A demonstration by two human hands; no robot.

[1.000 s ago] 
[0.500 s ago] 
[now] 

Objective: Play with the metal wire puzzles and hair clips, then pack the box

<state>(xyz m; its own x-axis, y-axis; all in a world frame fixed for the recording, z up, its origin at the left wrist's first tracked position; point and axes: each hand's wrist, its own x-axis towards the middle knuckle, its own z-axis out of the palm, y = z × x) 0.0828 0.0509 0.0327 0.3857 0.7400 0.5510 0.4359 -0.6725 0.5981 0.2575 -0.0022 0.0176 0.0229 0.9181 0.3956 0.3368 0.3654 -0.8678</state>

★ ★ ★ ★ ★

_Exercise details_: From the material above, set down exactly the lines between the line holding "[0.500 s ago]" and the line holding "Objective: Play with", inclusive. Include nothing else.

_Written response_:
[0.500 s ago] 
[now] 

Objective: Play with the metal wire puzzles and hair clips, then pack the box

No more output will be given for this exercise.